If the decision to make history a compulsory pass for the SPM from next year is final, at least ensure that the curriculum is done right.
THE other day I ran into an old friend. Such off-chance meetings are nice and give you the chance to recollect some things together. For those with children, inevitably it leads to talk about what the children are doing.
Her child is 16 now and studying in Form Four. And yes, history is a compulsory subject in school and from next year, you need to get at least a pass in it to obtain your Sijil Pelajaran Malaysia (SPM) certificate, our equivalent of the O-Levels.
All right, I knew about that one. The Education Minister had announced that in 2010 after an Umno annual general assembly. But here is the shocker, her son was told by his school that there will a three-hour practical for history.
I was flabbergasted. No kidding, I said.
What are they going to do for the practical, I asked. This is unheard of. I have not managed to get independent confirmation yet, but if it is, imagine the possibilities.
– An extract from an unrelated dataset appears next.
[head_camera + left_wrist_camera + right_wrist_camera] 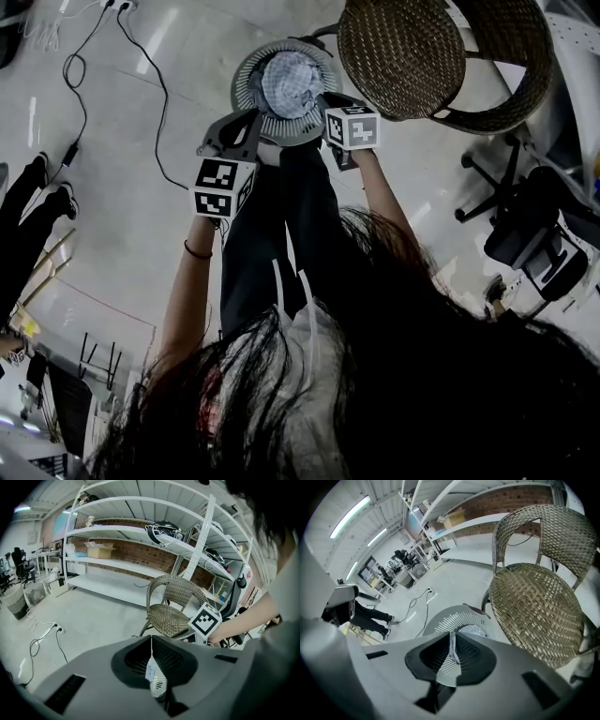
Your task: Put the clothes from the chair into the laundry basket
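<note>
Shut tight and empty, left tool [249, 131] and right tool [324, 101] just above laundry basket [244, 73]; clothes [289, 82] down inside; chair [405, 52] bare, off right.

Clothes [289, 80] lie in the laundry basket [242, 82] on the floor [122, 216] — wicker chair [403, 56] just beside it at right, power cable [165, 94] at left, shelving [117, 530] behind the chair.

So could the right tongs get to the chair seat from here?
Probably, but not straight away. The chair stands right beside the laundry basket, its seat bare, nothing between. But the right tongs are shut on the basket's rim, so they'd need to let go first.
</note>
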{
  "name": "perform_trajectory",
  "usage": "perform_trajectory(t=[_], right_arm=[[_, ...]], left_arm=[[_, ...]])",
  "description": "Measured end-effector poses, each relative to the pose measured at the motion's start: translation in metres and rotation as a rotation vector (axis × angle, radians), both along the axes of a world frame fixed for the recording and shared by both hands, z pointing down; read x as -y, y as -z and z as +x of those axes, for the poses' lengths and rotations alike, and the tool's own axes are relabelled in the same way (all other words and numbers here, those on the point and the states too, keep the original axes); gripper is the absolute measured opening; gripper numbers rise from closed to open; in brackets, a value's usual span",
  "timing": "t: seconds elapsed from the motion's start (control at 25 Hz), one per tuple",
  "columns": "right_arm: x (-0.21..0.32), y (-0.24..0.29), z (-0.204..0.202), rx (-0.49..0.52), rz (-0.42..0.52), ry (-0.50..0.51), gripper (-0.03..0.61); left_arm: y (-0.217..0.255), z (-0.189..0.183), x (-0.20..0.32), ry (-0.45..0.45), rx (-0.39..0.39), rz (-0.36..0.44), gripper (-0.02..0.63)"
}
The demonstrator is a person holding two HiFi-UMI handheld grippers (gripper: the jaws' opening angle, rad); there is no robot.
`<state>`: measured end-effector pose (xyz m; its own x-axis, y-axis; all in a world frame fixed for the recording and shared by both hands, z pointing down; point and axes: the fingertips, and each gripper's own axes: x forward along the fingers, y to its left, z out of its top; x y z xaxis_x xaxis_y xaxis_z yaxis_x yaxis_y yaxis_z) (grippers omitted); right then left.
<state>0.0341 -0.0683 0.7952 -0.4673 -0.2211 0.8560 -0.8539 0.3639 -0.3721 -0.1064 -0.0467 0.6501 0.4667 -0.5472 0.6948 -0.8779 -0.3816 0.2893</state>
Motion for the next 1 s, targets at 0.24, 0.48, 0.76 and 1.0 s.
perform_trajectory(t=[0.24,0.48,0.76,1.0], right_arm=[[0.002,0.042,0.002,0.066,0.060,-0.087,0.041],[0.002,0.097,-0.010,0.123,0.145,-0.090,0.041],[0.000,0.165,-0.032,0.195,0.231,-0.090,0.041],[-0.011,0.218,-0.046,0.246,0.276,-0.110,0.041]], left_arm=[[0.019,-0.008,-0.004,0.016,0.000,0.022,0.020],[0.050,-0.015,-0.011,0.030,-0.016,0.059,0.019],[0.086,-0.027,-0.021,0.074,-0.045,0.107,0.019],[0.122,-0.041,-0.031,0.116,-0.062,0.145,0.020]])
Now what kind of practical would it be? Can we build a time machine and go into the past and ask Hang Tuah whether he really existed and whether all those tales they told about him and Jebat were true even though tall? The mind boggles.
But for now, the idea of a practical exam for history has to be mere conjecture unless the ministry chooses to clarify. Perhaps it is not a practical, maybe just a project.
Back to more serious stuff – this decision to make history not just a compulsory subject for the SPM but to require that from next year you need at least a pass in it to get the SPM certificate.
The only other subject that enjoys such a requirement is Bahasa Malaysia and up to now calls to make English a compulsory pass have not been implemented.
The Education Minister had cited lack of patriotism and lack of knowledge of the Federal Constitution as part of the reasons for the decision.
A committee was subsequently appointed to deal with the syllabus and curriculum in the wake of allegations that the history curriculum has changed over the years to place a lot more emphasis on Islamic civilisation and downplayed the achievements of non-Malays in contributing towards the nation and economy.
It is inevitable therefore that there will be lingering questions over what will constitute the history curriculum and what will be decided as facts and how the facts will be presented in a balanced manner to give a true and fair view of how events actually happened.
It is an unfortunate fact that our education system is highly politicised.
Take, for instance, the flip-flop over using English to teach Science and Maths. This was reversed after some five years and it is back to the old status quo.
And now history is to be made a compulsory pass for SPM.
That is a rather strange decision. It would have been adequate just to have made it a compulsory subject for the SPM instead of requiring that every student gets a pass in that subject to get the SPM.
Two questions arise over this issue.
First, is it really necessary to make a pass in history compulsory to ensure better understanding of how this country developed?
Two, who is going to ensure that the history that is taught in schools will be a real reflection of what happened shorn of all considerations?
The answer to the first question must surely be no because what politicians feel the public should feel about the way a country developed is seldom in touch with reality.
Students should not be forced to accept everything at face value without a healthy scepticism as to whether the so-called facts are right not.
Education is not about accepting wholeheartedly what someone else lays out as facts but the building up of the ability to assess critically facts and figures to reach an informed opinion about how things really happened.
Things are seldom black and white even in history except for (usually) dates of birth and death, wars, treaties and the like. Value systems play a huge role in what is considered to be wrong and right and part of the challenge is to discard values to be objective about what happened.
A true study of history uses facts and figures to ascertain intent and draw conclusions. Many things are simply not cast in stone. In history, most people are not completely bad or completely good – they are human and they make mistakes just like everybody else.
The second question relates to how to keep history objective and free of personal judgment and bias.
We can’t start from a viewpoint that one civilisation is superior to another but must state the facts as best as that can be ascertained and which is in line with historical scholarship, not the whims and fancies of what politicians want their wards to believe.
This is not about propaganda or brainwashing but about history. So let unbiased, fair academics come up with the truth as unvarnished as that can be. But before the curriculum stands, let it be open to the public and to public scrutiny and criticism and correction if necessary.
If the decision to make history a compulsory pass in the SPM is final, then at least properly address these two questions that have been raised so that there can be no question that history will be politically tainted or that it will be retold falsely.
Independent consultant and writer P. Gunasegaram likes this quote from Mark Twain: The very ink with which history is written is merely fluid prejudice.